Allocator-backed string container.

Provides a string container that uses custom allocators for memory management. The string and its internal buffer are both allocated through the provided allocator.

Key features:

  • Custom allocator support (heap, arena, buddy, slab, etc.)

  • Null-terminated C-string compatibility

  • Capacity management with optional pre-allocation

  • Safe truncation when capacity is insufficient

  • RAII-based memory management through init factory functions

Usage pattern:

  • Must be initialized via static factory function init()

  • Cannot be constructed directly (private constructor)

  • Automatically manages both string object and buffer memory

  • Cleaned up through custom deleter

// Create with heap allocator
cslt::HeapAllocator allocator;
auto str_result = cslt::String::init("hello", 0, allocator);

if (str_result.hasValue()) {
    cslt::UniquePtr<cslt::String, cslt::StringDeleter> str(str_result.value());
    std::cout << str->c_str() << std::endl;  // prints "hello"
    std::cout << "length: " << str->size() << std::endl;
    
    // String is automatically cleaned up when UniquePtr goes out of scope
}

Note

This class cannot be instantiated directly.

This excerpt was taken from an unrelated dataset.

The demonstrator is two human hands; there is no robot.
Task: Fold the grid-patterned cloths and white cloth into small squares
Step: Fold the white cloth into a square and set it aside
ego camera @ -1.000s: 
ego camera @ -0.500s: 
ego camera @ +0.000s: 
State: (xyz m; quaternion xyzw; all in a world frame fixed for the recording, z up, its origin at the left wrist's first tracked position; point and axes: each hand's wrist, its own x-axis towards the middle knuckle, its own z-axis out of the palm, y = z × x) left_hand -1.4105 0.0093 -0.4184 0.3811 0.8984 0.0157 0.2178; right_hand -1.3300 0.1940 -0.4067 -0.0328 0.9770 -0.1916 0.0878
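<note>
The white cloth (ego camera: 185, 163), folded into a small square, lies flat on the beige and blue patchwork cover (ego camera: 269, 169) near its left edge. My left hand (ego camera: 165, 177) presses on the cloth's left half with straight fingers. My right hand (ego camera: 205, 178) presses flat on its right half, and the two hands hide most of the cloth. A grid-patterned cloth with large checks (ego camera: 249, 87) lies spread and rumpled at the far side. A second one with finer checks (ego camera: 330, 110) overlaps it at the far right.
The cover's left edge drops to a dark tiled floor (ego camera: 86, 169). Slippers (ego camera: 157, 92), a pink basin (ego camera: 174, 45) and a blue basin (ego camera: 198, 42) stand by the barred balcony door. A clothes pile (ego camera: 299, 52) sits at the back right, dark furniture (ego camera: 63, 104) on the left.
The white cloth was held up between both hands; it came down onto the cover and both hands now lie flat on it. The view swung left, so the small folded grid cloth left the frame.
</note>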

Use the init() factory function to create instances.

Public Functions

char operator[](size_t index) const noexcept

Read-only index access to a single character.

Provides bounds-checked read access to individual characters. Only indices within the logical length [0, len_) are valid. The null terminator at position len_ is intentionally excluded.

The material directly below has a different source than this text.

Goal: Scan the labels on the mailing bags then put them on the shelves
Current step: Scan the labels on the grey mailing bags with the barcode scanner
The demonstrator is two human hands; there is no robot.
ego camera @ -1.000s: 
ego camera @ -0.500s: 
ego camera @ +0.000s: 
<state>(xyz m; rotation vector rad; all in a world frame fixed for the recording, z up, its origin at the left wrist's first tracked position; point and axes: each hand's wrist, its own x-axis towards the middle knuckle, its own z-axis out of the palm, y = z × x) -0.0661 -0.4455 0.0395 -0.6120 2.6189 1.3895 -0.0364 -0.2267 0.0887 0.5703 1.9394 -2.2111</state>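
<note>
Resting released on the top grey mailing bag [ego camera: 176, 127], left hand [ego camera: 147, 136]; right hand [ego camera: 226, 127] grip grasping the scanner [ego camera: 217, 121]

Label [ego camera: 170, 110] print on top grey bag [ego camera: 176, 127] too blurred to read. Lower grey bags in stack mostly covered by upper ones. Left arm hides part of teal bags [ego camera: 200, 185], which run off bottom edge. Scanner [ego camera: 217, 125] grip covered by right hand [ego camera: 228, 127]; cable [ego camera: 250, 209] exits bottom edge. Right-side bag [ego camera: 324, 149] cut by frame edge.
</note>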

cslt::HeapAllocator alloc;
auto r = cslt::String::init("hello", 0, alloc);
if (r.hasValue()) {
    cslt::UniquePtr<cslt::String, cslt::StringDeleter> s(r.value());
    char c = (*s)[1];  // 'e'
}
Error behaviour:

If index >= len_ or the internal buffer is null, ‘\0’ is returned as a safe sentinel. This keeps the operator noexcept without invoking undefined behaviour on an out-of-bounds access.

See also

operator[](size_t) for write access

Parameters:

index – Zero-based position within the used string (0 to len_-1)

Returns:

The character at that position

char &operator[](size_t index) noexcept

Read-write index access to a single character.

Provides bounds-checked write access to individual characters. Only indices within the logical length [0, len_) are valid. The null terminator at position len_ cannot be modified through this operator.

cslt::HeapAllocator alloc;
auto r = cslt::String::init("hello", 0, alloc);
if (r.hasValue()) {
    cslt::UniquePtr<cslt::String, cslt::StringDeleter> s(r.value());
    (*s)[1] = 'a';  // "hallo"
}
Error behaviour:

If index >= len_ or the internal buffer is null, a reference to an internal static sentinel ‘\0’ character is returned. Assigning to this sentinel is silently discarded, which preserves both noexcept and defined behaviour on out-of-bounds writes.

See also

operator[](size_t) const for read-only access

Parameters:

index – Zero-based position within the used string (0 to len_-1)

Returns:

Reference to the character at that position

inline const char *c_str() const noexcept

Get the internal null-terminated C string.

Returns a pointer to the underlying character buffer. The pointer remains valid until the String is destroyed.

auto r = cslt::String::init("example", 0, allocator);
if (r.hasValue()) {
    cslt::UniquePtr<cslt::String, cslt::StringDeleter> s(r.value());
    const char* text = s->c_str();
    std::cout << text << std::endl;
}
Returns:

Pointer to null-terminated character buffer

inline size_t size() const noexcept

Get the logical length of the string.

Returns the number of characters stored in the container, not including the null terminator.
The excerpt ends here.